INTRODUCTION

Granuloma Annulare (GA) is a relatively uncommon skin condition, characterized by red/skin colored circular asymptomatic Rash with elevated borders and central depression, closely resembling ring worm.

 

WHO CAN DEVELOP (EPIDEMIOLOGY)

As mentioned earlier, it is a relatively uncommon skin condition/disease.

It is seen more commonly in children and in females.

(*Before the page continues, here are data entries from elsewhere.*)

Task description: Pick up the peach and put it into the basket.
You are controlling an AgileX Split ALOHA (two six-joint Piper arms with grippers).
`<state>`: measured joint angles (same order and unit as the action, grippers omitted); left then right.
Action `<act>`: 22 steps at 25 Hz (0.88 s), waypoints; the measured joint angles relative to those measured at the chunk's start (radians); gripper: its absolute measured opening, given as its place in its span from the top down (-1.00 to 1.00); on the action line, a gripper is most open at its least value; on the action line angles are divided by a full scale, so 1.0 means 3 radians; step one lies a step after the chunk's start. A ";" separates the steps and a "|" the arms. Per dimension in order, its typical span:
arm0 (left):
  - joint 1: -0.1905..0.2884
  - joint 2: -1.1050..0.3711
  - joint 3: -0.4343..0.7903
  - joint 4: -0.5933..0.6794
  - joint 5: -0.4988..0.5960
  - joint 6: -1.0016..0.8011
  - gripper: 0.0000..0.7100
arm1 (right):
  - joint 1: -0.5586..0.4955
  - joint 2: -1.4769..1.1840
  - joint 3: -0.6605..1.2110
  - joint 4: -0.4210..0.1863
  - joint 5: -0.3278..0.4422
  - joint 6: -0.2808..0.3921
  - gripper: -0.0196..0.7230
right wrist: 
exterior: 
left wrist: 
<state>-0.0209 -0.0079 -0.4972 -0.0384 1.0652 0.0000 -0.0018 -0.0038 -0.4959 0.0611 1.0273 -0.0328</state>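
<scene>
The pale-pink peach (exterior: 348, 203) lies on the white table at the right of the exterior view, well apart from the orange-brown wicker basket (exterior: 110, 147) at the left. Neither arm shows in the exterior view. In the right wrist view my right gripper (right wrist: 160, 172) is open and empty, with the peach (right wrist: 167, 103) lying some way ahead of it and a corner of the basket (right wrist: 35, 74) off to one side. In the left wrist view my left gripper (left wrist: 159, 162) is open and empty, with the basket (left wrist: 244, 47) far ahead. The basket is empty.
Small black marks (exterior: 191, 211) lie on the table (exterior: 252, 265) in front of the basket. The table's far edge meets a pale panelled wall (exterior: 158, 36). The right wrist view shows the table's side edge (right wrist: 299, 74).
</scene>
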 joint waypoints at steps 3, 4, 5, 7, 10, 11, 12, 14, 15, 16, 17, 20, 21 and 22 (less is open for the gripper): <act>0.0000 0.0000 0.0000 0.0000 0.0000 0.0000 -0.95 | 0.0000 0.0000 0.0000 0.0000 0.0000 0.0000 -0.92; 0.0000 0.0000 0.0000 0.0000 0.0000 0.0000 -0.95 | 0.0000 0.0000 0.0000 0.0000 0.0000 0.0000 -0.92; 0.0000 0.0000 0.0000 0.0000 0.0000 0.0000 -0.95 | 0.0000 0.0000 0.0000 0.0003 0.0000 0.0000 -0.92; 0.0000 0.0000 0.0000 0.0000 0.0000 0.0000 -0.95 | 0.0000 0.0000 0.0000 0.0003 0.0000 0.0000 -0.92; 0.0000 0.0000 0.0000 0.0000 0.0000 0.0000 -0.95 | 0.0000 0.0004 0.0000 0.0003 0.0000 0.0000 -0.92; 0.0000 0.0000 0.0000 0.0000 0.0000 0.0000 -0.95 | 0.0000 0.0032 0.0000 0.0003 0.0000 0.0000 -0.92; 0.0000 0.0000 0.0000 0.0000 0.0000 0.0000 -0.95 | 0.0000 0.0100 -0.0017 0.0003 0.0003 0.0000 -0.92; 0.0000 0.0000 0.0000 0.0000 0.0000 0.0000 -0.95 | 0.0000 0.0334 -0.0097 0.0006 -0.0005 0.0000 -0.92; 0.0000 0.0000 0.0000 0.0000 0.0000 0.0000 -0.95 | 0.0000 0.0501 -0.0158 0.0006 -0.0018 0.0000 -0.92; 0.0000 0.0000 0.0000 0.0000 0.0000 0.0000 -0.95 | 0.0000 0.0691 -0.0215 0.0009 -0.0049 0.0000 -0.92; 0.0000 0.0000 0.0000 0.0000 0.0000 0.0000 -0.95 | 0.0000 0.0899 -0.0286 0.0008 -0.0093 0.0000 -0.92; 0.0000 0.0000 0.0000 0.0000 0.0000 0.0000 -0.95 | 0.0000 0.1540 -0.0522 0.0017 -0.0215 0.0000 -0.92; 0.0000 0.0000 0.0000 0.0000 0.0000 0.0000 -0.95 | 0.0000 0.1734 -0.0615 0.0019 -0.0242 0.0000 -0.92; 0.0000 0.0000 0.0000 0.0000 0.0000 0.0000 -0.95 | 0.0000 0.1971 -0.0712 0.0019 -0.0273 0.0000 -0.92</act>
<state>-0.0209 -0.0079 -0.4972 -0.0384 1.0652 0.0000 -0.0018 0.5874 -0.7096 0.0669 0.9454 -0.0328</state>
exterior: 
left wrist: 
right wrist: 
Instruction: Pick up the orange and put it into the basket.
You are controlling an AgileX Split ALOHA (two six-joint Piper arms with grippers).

Incidence after the age of 30 is rare.

It can be associated with Diabetes and thyroid problems.

 

CLINICAL FEATURES & SYMPTOMS

Cinical features of Granuloma Annulare (GA) includes :-

  • Characteristic asymptomatic ring-rashes that are slightly elevated in the periphery and depressed in the middle.
  • It can closely resemble ‘daad’ or ringworm infection.

GA rashes are mostly asymptomatic. Pain and itching is rarely seen in this condition. However, cosmetic problems and appearance of the skin is the major cause of treatment.

 

TYPES

  1. Localized GA – it appears in isolated areas of the body, mostly seen in the dorsum of Hand and foot.
  2. Generalized GA – It is characterized by multiple small rashes all over the body, which may combine to turn larger rashes. It appears more on the sun exposed part of the body.

 

DIAGNOSIS

  • Diagnosis of GA can be done by simple clinical examination by any professional dermatologist.
  • In a variant called papular Granuloma Annulare, the rashes appear different from the classical form. In such cases, Skin biopsy is done to confirm the diagnosis.
  • GA is usually asymptomatic. So rarely, if a patient complains of pain and itching, KOH test is done to rule out fungal infection (ringworm)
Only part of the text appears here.